Effects of barakol on P19 embryonal carcinoma cells

Abstract

The cytotoxicity of barakol, extracted from fresh young leaves of Cassia siamea Lam., was investigated on P19 embryonal carcinoma cells (P19 cells) using biochemical and morphological method. The cytotoxic assay of barakol demonstrated that barakol induced a concentration and time-dependent decrease in the viable cells with 95 % cell death observed at the concentrations of is less than or equal to 0.8 mM following 72 h of exposure, as determined by the XTT assay. Trypan blue dye exclusion assay revealed that barakol at the concentrations of 0.8 and 1.0 mM showed significant cytotoxicity to P19 cells; the viable cell number was lower than the control approximately 63 % - 76 % at 36-72 h of exposure.
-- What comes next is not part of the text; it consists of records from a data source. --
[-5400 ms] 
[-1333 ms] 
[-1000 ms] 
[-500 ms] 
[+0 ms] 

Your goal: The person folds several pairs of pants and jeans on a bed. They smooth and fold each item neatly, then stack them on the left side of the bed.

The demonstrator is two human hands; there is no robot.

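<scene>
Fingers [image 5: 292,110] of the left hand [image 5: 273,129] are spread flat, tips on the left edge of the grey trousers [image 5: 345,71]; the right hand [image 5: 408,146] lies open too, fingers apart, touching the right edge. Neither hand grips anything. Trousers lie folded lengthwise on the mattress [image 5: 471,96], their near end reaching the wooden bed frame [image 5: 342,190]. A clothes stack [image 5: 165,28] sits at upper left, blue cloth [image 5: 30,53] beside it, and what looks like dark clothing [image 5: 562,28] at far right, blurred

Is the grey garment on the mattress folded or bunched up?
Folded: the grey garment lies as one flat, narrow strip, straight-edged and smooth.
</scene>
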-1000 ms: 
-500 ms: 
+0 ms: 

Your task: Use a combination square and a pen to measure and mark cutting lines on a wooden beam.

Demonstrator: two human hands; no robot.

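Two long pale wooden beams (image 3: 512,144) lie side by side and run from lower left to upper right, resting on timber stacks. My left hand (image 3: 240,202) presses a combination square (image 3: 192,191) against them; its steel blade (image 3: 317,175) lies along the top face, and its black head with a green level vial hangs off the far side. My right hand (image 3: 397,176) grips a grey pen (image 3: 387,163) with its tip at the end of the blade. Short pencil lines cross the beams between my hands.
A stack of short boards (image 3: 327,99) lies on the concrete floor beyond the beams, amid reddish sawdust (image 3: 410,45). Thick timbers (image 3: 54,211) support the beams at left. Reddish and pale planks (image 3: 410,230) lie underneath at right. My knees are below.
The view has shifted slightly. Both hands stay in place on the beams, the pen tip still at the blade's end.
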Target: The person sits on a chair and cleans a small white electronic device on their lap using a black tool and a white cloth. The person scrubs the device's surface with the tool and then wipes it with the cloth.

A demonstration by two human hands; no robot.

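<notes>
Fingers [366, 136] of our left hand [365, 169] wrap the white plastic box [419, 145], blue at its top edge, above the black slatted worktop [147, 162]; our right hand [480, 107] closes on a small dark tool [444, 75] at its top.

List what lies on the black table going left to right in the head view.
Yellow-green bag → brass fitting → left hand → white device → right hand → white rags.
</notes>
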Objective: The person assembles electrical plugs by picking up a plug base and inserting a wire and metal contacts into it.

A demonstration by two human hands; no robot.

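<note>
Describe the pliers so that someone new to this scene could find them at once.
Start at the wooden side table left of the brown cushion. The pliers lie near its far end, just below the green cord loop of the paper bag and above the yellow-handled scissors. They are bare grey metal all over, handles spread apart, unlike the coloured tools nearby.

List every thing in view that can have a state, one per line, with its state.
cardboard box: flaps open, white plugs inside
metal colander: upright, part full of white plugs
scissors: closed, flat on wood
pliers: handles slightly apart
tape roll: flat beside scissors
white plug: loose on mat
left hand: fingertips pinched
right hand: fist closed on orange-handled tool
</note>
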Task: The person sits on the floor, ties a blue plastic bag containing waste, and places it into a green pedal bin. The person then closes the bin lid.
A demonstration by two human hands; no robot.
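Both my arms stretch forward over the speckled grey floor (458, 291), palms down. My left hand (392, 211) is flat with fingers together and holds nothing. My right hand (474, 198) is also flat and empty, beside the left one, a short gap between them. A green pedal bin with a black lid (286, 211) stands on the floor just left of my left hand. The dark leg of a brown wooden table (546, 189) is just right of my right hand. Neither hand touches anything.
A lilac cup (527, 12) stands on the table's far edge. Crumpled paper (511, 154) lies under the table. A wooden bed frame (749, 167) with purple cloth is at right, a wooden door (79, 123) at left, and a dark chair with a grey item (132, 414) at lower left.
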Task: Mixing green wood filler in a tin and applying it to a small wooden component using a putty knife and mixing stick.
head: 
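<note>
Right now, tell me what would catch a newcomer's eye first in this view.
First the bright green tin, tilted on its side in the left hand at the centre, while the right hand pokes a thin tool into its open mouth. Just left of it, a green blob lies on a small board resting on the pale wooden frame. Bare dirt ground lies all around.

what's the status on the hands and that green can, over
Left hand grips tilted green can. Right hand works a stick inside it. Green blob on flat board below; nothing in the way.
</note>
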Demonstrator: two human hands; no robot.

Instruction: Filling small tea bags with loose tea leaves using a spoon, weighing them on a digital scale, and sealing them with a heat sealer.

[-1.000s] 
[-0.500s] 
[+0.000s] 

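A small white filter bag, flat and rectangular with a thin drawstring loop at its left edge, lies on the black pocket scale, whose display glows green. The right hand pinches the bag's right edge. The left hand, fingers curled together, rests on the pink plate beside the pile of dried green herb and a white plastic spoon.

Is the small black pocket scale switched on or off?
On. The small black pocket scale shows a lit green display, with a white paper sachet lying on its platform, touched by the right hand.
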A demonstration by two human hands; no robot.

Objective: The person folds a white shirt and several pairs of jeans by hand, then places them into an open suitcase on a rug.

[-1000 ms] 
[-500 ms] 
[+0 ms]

The alteration of cell morphology was observable after 48 h of exposure with barakol at the concentration of 0.8 mM and appeared to be shrinkage with spherical shape but was still viable. The cytotoxic effect of barakol at the concentrations of is more than or equal to 0.8 mM for 72 h of exposure, was reversible upon replacing culture medium with barakol-free medium. However, most viable cells showed enlarged and swollen morphology. The pattern of cell death in undifferentiated P19 cells demonstrated to be apoptosis, as assessed by agarose gel electrophoresis. After the differentiation of P19 cells to P19 neurons, the cytotoxic assay of barakol on P19 neurons showed that barakol at the concentrations of 0.8 and 1.0 mM exerted slightly cytotoxic effect, which the cell viability was greater than 74 % after 72 h of exposure, as determined by the XTT assay. The viable cell morphology was observable with large cytoplasmic vacuolation, less and short neurites. The analysis of DNA fragmentation on agarose gel electrophoresis showed DNA ladders, which indicated apoptotic cell death. The assay of AChE activity in P19 neurons revealed that barakol at the concentrations ranging from 0.05-1.0 mM did not show significant reduction in the intracellular soluble and membrane-bound AChE activity at any exposure times.